**TASK DETAILS:** Report how many lines in the entries below hold the word "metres". Your answer is that number alone.

Records contained in a dataset:
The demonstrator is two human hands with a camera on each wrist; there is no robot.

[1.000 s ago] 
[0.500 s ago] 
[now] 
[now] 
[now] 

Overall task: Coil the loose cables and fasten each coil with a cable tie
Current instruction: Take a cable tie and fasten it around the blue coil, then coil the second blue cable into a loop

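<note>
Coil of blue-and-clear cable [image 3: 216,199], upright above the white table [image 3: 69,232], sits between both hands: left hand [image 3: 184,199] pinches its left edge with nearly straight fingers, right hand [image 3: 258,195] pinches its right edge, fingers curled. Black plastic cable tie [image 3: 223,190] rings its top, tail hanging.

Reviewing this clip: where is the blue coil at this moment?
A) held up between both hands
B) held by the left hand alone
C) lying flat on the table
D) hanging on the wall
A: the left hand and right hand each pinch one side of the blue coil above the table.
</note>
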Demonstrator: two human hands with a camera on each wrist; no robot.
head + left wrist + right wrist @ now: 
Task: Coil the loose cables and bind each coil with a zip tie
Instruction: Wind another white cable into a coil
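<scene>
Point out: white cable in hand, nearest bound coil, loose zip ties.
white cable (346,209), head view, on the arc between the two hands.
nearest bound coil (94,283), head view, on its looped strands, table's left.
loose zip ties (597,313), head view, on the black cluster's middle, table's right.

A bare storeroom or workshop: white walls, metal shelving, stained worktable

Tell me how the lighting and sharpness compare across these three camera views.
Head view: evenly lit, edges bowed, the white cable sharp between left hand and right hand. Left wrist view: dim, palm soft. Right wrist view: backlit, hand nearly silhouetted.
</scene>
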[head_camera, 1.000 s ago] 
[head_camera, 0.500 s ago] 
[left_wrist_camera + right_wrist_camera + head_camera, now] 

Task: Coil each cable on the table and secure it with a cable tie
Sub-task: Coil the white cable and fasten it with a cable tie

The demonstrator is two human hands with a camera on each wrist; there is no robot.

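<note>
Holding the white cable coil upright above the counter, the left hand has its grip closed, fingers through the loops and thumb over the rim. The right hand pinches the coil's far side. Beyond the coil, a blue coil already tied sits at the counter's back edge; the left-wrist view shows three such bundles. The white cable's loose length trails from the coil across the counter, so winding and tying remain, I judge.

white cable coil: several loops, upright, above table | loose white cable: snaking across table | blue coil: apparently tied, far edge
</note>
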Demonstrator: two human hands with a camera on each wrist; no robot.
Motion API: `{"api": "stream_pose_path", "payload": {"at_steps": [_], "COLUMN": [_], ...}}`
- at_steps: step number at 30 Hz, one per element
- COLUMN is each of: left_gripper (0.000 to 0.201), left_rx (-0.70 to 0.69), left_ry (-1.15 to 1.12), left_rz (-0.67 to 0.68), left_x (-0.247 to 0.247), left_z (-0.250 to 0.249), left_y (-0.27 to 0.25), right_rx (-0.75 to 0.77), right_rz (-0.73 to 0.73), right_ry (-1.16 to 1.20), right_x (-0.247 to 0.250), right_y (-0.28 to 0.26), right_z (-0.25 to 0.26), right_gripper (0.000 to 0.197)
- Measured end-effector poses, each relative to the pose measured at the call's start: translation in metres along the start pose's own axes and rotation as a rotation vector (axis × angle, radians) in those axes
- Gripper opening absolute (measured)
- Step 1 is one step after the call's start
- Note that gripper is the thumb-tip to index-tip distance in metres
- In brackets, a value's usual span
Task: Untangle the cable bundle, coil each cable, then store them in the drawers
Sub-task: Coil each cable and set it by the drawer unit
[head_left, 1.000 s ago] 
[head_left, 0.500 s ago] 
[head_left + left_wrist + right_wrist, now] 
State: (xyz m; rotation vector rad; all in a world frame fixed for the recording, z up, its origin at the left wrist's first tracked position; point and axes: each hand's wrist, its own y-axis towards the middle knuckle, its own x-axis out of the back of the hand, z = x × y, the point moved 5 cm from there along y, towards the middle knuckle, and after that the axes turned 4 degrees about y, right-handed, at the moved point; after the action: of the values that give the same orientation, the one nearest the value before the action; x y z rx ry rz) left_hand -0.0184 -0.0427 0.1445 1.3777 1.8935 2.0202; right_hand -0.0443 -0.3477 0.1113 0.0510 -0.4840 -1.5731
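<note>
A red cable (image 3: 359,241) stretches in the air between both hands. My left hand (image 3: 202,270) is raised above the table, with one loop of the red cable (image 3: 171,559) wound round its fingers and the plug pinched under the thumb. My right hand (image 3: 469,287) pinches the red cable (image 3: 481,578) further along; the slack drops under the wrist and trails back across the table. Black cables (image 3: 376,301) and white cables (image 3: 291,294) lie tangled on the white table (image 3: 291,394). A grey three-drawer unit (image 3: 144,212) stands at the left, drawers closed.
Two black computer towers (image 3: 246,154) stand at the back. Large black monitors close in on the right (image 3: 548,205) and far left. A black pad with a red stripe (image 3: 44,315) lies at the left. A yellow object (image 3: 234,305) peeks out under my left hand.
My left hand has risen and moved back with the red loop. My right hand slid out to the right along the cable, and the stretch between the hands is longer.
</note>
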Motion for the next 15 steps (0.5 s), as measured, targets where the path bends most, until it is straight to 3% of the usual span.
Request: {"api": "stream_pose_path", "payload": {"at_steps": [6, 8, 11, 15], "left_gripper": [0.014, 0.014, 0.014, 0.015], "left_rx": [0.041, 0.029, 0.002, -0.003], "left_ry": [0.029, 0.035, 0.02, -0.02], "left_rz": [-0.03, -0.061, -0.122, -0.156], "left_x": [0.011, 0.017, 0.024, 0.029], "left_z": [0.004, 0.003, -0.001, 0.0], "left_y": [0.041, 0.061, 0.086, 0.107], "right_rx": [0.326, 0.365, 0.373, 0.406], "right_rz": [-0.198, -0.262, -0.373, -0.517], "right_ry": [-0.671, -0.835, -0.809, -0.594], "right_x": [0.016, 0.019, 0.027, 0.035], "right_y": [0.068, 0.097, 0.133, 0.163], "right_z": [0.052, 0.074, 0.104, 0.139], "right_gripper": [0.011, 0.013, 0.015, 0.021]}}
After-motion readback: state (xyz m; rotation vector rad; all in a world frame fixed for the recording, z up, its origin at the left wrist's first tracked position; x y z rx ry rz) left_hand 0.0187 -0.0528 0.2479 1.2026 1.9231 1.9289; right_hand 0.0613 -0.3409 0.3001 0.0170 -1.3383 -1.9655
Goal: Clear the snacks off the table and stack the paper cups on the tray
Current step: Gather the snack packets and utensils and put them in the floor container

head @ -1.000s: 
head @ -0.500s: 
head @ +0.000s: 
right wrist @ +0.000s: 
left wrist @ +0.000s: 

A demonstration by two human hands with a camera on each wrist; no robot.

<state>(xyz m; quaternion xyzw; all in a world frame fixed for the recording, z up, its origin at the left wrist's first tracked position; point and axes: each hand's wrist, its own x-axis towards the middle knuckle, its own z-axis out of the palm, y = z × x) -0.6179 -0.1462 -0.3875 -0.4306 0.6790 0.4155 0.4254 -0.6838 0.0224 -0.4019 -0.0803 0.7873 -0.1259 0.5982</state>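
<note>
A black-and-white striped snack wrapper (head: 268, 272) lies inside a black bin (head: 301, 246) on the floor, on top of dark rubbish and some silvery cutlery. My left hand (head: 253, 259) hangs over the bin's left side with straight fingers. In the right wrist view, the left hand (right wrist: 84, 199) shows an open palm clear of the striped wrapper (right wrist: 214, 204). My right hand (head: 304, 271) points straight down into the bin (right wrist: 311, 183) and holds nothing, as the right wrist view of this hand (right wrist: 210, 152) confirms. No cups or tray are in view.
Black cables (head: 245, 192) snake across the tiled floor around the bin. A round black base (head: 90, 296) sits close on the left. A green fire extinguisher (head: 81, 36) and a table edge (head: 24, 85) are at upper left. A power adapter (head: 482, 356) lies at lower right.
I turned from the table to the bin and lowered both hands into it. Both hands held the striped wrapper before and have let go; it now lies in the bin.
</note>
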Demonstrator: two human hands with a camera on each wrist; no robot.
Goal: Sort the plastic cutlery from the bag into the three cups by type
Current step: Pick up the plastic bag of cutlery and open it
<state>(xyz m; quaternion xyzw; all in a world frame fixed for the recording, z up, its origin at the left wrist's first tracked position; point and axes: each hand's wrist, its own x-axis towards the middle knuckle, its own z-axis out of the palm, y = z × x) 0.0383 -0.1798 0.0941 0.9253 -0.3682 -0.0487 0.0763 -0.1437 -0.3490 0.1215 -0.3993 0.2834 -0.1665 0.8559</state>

**ANSWER SPACE:** 2